Modraszki alkon i rebeli też w pierwszej fazie potrzebują konkretnego gatunku rośliny (goryczki), a potem udają larwy wścieklic. W odróżnieniu od opisanych kuzynów nie są jednak drapieżne. Udają larwy mrówek jeszcze bardziej, pozwalając przybranym siostrom się karmić. To zwyczajne pasożytnictwo lęgowe znane ze świata kukułek.

Silne wyspecjalizowanie symbiotyczne sprawia, że modraszki są bardziej narażone na lokalne wyginięcie. Krwiściąg czy goryczka nie rosną wszędzie, można je znaleźć z reguły na podmokłych łąkach, zwanych np. trzęślicowymi (stąd moja okołobagienna znajomość tematu). Wścieklice są powszechne, ale może się zdarzyć, że z jakichś względów gdzieś ich zabraknie. Gdy brakuje któregoś ogniwa, lokalna populacja ginie.

Piotr Panek

fot. Marcin Kutera, licencja CC BY-SA 4.0 (pierwotna publikacja na Wikimedia Commons)
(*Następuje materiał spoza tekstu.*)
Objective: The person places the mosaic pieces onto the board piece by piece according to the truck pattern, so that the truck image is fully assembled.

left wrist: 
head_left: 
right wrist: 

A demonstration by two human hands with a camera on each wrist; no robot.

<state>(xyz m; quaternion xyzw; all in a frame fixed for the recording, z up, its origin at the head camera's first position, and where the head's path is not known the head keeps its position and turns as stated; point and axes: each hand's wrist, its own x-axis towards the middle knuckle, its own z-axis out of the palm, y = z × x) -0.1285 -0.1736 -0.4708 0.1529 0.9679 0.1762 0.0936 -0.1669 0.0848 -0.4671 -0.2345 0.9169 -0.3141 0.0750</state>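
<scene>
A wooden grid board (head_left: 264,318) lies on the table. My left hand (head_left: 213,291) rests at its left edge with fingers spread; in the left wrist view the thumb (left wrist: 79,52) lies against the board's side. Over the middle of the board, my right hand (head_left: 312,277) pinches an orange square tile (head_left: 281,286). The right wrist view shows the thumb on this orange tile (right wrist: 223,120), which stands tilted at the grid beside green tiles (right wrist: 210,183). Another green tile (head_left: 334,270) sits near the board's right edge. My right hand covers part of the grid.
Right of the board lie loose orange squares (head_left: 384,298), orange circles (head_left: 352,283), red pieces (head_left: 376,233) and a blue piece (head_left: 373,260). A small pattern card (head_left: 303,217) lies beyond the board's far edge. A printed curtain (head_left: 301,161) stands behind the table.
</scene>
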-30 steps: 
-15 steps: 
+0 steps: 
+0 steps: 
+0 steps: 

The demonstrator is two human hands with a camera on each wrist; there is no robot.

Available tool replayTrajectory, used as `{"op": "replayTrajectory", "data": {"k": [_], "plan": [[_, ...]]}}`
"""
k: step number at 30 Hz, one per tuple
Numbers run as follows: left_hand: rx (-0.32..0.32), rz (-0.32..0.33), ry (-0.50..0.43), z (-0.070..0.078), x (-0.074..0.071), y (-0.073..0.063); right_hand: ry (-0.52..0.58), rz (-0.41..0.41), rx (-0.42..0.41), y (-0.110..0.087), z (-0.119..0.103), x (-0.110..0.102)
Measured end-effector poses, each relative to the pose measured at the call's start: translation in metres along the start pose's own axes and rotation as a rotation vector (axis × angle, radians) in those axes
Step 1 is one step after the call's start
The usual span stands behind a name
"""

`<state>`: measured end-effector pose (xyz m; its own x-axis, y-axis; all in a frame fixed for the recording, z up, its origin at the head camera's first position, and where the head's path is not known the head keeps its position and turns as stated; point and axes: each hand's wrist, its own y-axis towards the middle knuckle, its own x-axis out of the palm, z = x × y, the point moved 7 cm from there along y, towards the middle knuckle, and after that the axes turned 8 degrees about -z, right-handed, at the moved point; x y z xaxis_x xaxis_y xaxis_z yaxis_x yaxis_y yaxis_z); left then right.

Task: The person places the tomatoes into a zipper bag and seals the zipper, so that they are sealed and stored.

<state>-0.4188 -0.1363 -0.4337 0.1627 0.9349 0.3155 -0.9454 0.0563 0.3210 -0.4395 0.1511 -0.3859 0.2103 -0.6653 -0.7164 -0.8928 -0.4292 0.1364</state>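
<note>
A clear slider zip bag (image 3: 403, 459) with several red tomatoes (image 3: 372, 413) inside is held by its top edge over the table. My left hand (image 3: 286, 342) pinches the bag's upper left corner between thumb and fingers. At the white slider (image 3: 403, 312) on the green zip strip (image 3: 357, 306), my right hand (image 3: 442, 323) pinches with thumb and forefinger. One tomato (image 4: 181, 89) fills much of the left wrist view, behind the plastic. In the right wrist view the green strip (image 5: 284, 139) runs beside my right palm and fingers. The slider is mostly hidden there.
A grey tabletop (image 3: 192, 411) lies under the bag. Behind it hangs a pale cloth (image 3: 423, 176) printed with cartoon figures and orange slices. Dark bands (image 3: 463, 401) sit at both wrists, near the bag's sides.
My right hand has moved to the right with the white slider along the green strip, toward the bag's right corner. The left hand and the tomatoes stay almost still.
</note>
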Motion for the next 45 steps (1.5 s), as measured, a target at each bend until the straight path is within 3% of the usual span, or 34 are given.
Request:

PS O modraszkach oszukujących wścieklice kiedyś można było usłyszeć na seminariach Centrum Ochrony Mokradeł. Najbliższy Światowy Dzień Mokradeł organizowany przez to stowarzyszenie przyjmie odmienną niż zwykle formułę – będzie poświęcony krajom, z których pochodzą uchodźcy, którzy znaleźli się na polsko-białoruskiej granicy. Konferencja odbędzie się online 5 lutego – z udziałem prelegentów z Bliskiego Wschodu oraz Północnej i Środkowej Afryki, a więc będzie anglo- i francuskojęzyczna.